31 janvier 2005
Le maire de Montréal, Gérald Tremblay, a poursuivi depuis Paris sa croisade visant à renverser la décision de la FINA, qui a destitué Montréal comme ville hôte des Championnats du monde des sports aquatiques.

Le maire s'est rendu à Paris au cours des derniers jours pour rencontrer le président de la FINA, Mustapha Larfaoui, ainsi que le secrétaire honoraire Bartolo Consolo. La rencontre organisée à la demande du maire a bel et bien eu lieu à l'ambassade canadienne à Paris, hier.
M. Tremblay, rencontré lors d'un point de presse de moins de dix minutes à l'aéroport Pierre-Elliott-Trudeau à son retour hier soir, a qualifié sa réunion de « constructive », de « cordiale » et de « positive ». Il a aussi parjé de compréhension mutuelle sur ce qui reste à faire dans le dossier».
« Nous avons eu une rencontre de deux heures au cours de laquelle M. Larfaoui a montré une ouverture », a affirmé le maire.
Il s'est montré ambivalent à la question posée par Le Journal de Montréal, à savoir si oui ou non le président de la FINA lui avait confirmé formellement que la Fédération allait réévaluer la décision prise contre Montréal.
« Écoutez, si nous avons eu une rencontre de deux heures et convenu de nous rencontrer de nouveau dans les plus brefs délais pour discuter des aspects techniques, je pense que c'est bon signe.
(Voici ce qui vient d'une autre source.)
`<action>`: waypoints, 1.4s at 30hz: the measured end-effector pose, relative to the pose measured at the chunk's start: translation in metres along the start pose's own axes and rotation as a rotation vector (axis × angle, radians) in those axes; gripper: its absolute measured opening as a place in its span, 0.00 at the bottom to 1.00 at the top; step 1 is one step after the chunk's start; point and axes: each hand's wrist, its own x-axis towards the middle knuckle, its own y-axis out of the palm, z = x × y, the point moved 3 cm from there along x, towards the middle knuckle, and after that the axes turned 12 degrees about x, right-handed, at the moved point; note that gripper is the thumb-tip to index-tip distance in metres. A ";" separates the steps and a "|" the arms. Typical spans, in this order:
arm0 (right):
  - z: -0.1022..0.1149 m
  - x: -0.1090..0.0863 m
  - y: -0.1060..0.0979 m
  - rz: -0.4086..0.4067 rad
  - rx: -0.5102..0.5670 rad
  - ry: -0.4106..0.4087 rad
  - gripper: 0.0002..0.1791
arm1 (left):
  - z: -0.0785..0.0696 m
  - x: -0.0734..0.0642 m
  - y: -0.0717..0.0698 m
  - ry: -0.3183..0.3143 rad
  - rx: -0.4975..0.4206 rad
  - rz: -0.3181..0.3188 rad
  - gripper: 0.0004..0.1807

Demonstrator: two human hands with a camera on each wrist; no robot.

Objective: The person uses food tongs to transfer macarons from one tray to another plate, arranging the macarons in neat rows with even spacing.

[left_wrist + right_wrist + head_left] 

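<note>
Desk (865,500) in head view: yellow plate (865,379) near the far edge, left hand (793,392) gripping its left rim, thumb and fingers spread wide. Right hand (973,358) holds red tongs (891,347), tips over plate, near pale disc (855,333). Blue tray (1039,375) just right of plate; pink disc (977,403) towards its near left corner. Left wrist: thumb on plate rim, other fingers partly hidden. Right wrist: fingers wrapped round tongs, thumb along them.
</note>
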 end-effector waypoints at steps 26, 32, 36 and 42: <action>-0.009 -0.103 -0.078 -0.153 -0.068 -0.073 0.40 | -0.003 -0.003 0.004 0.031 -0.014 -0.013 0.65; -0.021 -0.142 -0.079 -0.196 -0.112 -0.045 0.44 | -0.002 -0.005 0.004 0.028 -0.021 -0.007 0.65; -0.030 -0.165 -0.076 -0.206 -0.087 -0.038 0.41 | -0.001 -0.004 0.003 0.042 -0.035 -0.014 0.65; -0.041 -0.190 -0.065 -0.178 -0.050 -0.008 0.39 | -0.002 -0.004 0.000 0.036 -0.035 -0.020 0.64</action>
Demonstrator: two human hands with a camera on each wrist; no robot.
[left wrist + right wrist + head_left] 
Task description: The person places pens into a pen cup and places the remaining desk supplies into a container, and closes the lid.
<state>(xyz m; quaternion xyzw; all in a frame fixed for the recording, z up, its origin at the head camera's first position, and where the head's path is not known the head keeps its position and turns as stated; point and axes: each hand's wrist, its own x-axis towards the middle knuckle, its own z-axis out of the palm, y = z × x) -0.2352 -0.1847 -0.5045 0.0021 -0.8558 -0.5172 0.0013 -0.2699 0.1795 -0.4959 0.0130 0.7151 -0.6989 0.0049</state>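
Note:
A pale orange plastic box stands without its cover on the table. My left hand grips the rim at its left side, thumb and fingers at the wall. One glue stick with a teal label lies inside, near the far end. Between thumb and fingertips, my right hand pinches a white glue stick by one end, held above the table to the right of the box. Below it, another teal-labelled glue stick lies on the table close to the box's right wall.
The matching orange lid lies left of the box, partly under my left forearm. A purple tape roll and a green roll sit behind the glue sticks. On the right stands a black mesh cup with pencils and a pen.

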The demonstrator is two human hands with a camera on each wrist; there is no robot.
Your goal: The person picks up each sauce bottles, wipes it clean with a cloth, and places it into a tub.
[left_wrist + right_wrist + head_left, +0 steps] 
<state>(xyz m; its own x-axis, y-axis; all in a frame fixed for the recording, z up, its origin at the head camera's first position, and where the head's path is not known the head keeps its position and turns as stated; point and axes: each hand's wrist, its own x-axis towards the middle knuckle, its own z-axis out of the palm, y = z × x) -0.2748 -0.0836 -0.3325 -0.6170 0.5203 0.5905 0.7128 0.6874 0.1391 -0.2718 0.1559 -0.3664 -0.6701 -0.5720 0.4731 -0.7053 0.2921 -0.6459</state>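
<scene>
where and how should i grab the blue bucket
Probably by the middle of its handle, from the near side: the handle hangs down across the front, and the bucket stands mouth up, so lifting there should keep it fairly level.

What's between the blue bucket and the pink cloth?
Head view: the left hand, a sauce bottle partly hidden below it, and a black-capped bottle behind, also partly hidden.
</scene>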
Notre deuxième rencontre devrait avoir lieu très prochainement », a-t-il annoncé.
Dossier technique ou candidature ?
M. Tremblay a précisé que les deux parties avaient identifié les défis qui les attendent et que Montréal devait maintenant travailler sur les aspects techniques de son dossier.
Ces aspects techniques ressemblent étrangement à un dossier de candidature puisqu'il comprend tous les éléments de l'organisation des championnats qu'une ville candidate doit satisfaire comme le transport l'hébergement, l'horaire des compétitions, les accréditations, le plan de communication, la promotion, le financement, etc.
M. Larfaoui aurait-il demandé au maire de déposer une nouvelle candidature ? Cette hypothèse, si elle devait être confirmée, signifierait que la FINA n'annulera pas son appel de candidature de sauvetage mis en place après avoir destitué Montréal et que Montréal devra aussi refaire ses preuves.
La date limite fixée par la FINA pour l'annonce de la nouvelle ville hôte étant le 15 février, on comprend que le maire veuille prendre les bouchées doubles.
Il n'a pas voulu nommer les nouvelles villes candidates déjà en lice pour remplacer Montréal préférant s'en tenir au dossier de sa ville. On sait toutefois que les villes de Berlin, de Moscou et d'Athènes ont déposé leur candidature. Habituellement, il en coûte 280 000 $US à une ville pour déposer sa candidature. Si la FINA a encaissé en tout 840 000$US de Berlin, de Moscou et d'Athènes, comment pourrait-elle maintenant redonner simplement les championnats à Montréal sans essuyerles critiques ?
Lorsqu'un collègue lui a demandé s'il n'agissait pas trop tard, le maire lui a répondu : « Il n'est jamais trop tard. »
Si le maire gagne son pari de ramener les championnats à Montréal - ce qui est encore hypothétique -, il pourra se donner une très bonne tape dans le dos.